EXERCISE DIRECTIONS
Below are entries. Copy exactly the lines running from the line that holds "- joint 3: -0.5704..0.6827" to the line that holds "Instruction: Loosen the", with both ends included.

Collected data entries
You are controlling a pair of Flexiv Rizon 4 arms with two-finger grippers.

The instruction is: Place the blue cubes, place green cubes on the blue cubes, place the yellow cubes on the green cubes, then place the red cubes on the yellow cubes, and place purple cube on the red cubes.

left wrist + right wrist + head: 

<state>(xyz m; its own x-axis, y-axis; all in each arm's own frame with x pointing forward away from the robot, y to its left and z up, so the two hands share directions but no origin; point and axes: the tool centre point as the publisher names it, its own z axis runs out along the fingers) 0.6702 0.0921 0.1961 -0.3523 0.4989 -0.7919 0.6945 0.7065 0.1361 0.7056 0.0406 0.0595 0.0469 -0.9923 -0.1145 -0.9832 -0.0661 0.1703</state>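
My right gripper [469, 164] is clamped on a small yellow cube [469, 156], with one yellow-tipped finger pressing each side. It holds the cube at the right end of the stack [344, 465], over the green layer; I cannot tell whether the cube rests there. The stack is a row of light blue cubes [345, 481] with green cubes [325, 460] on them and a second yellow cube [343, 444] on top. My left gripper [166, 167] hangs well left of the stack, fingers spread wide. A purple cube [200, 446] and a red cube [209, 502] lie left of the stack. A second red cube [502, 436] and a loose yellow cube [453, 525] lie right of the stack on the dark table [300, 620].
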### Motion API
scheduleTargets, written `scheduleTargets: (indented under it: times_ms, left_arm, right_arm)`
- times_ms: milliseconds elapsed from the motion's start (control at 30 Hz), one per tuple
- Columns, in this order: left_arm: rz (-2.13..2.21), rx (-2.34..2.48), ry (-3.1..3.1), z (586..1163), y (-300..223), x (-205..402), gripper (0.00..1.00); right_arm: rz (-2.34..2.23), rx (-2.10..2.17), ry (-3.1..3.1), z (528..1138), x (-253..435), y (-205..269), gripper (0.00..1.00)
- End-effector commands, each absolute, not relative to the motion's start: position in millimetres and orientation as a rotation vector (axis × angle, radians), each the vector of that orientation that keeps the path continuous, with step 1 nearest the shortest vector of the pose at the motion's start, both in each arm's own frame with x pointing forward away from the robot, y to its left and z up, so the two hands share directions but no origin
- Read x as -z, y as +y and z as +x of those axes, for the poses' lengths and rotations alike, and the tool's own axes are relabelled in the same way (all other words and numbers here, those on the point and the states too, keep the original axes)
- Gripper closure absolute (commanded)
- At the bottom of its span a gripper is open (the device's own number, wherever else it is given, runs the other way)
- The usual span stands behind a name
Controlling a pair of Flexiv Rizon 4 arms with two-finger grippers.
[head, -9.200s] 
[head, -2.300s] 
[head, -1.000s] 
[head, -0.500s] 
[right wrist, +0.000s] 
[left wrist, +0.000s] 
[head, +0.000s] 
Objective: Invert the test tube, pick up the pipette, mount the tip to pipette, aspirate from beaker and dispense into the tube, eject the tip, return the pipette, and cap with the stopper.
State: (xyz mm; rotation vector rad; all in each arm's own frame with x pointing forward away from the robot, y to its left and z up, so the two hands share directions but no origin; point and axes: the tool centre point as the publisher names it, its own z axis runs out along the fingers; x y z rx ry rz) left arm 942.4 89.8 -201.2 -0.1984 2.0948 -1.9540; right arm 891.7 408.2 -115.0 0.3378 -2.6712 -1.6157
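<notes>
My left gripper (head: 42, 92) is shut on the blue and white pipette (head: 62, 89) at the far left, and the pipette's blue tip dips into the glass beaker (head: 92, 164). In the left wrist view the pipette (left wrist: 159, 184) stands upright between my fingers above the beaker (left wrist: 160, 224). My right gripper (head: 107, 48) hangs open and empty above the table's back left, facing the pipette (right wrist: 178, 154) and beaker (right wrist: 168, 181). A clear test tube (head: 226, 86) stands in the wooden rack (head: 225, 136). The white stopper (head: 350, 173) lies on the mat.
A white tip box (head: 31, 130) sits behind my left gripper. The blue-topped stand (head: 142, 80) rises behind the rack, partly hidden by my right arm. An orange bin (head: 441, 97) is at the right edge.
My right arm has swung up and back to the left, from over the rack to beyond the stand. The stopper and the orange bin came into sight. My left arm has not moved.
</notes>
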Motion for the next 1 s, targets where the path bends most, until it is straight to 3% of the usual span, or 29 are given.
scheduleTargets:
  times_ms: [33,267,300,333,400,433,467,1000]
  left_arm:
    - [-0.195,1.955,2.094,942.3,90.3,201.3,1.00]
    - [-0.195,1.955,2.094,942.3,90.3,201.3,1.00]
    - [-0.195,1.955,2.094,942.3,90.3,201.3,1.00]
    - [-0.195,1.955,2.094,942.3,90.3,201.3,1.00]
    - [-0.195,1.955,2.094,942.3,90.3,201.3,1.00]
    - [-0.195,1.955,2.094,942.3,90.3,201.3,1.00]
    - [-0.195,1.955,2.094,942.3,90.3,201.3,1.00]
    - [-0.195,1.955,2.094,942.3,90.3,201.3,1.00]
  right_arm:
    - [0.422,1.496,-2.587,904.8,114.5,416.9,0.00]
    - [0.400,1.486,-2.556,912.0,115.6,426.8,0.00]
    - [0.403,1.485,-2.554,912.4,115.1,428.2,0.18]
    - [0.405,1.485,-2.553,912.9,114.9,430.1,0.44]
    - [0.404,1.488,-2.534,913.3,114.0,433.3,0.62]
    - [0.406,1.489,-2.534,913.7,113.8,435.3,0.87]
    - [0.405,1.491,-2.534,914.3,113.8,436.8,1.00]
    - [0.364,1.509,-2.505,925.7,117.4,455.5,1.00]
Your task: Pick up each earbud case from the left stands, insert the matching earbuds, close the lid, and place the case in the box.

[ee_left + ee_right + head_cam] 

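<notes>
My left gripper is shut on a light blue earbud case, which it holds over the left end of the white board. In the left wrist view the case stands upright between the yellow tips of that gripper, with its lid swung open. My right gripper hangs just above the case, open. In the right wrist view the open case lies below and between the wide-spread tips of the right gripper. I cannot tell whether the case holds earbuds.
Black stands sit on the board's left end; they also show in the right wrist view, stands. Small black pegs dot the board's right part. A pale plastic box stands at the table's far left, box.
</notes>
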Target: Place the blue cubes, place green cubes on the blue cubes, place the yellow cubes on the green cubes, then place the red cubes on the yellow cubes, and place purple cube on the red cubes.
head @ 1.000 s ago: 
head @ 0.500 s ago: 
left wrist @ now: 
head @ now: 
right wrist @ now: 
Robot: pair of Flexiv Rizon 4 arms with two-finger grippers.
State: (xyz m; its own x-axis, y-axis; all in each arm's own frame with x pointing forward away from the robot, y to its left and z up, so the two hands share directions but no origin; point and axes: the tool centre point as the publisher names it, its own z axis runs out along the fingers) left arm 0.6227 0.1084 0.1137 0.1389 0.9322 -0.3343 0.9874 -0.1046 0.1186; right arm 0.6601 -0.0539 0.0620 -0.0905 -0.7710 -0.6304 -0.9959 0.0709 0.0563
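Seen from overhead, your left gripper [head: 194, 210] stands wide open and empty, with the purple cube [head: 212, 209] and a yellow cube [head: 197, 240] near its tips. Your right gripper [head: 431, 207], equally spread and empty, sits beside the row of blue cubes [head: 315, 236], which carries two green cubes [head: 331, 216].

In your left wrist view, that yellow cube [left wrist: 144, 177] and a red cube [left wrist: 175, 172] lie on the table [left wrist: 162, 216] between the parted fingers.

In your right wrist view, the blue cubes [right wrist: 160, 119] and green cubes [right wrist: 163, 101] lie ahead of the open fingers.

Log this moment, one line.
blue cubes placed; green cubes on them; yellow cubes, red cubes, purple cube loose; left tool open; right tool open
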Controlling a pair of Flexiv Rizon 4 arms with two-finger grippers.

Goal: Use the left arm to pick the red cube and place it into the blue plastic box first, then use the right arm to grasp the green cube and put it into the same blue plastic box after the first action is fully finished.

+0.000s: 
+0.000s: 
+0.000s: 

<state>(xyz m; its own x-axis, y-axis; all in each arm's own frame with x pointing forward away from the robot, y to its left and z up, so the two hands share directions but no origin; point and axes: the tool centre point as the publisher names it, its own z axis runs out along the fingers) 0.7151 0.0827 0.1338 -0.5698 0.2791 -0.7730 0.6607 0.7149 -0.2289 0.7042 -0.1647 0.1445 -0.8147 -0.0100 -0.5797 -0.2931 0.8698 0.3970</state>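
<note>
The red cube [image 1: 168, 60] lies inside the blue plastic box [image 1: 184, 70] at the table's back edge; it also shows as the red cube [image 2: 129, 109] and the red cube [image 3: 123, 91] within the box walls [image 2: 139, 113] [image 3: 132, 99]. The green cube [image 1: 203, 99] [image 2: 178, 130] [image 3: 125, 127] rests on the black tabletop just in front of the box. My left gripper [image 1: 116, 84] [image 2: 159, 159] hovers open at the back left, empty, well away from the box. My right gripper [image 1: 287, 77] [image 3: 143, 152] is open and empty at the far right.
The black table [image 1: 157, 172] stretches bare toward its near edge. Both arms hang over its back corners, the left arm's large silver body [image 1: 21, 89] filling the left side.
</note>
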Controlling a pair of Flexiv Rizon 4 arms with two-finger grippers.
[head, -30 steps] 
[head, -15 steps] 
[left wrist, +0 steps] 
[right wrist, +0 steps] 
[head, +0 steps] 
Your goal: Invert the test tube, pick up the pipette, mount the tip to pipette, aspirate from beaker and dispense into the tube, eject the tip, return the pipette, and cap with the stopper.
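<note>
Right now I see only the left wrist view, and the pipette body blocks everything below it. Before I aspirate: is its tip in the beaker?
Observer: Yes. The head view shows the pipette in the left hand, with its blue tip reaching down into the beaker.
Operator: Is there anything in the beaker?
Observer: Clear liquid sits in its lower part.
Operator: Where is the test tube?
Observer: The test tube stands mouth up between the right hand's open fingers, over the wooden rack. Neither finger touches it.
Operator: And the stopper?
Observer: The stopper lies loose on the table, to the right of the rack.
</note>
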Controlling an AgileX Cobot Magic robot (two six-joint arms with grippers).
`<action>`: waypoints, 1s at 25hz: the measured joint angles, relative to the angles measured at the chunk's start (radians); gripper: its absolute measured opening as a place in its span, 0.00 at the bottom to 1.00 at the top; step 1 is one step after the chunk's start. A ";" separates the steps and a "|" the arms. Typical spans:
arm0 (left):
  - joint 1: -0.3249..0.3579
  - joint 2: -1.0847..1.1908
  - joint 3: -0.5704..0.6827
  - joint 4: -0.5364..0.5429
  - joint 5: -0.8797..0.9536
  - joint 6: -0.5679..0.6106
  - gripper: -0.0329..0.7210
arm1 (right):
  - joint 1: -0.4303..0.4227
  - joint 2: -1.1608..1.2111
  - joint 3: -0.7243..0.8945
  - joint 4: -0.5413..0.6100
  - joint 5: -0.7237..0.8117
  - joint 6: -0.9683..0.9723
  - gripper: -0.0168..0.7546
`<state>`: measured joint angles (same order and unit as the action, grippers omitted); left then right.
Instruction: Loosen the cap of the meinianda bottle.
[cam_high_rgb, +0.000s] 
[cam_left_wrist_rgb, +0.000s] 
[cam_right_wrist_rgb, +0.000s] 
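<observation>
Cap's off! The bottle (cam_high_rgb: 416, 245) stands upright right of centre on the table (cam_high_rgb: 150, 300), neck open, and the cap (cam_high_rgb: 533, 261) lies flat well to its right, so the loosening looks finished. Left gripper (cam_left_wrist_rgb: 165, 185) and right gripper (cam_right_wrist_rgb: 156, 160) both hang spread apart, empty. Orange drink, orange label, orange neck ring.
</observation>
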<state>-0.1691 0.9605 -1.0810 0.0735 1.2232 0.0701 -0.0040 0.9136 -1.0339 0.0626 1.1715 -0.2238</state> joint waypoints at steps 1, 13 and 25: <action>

WRITTEN SOLUTION
  - joint 3: -0.5704..0.6827
  - joint 4: -0.5364..0.5429
  - joint 5: -0.8797..0.9536
  - joint 6: -0.5679..0.6106
  - gripper: -0.0329..0.7210
arm1 (right):
  - joint 1: -0.4303..0.4227
  - joint 2: -1.1608..1.2111
  - joint 3: -0.7243..0.8945
  - joint 4: -0.5413..0.6100
  - joint 5: -0.7237..0.8117
  - joint 6: -0.9683..0.9723
  - gripper: -0.0168..0.7546
`<state>`: measured joint angles (same order and unit as the action, grippers omitted); left then right.
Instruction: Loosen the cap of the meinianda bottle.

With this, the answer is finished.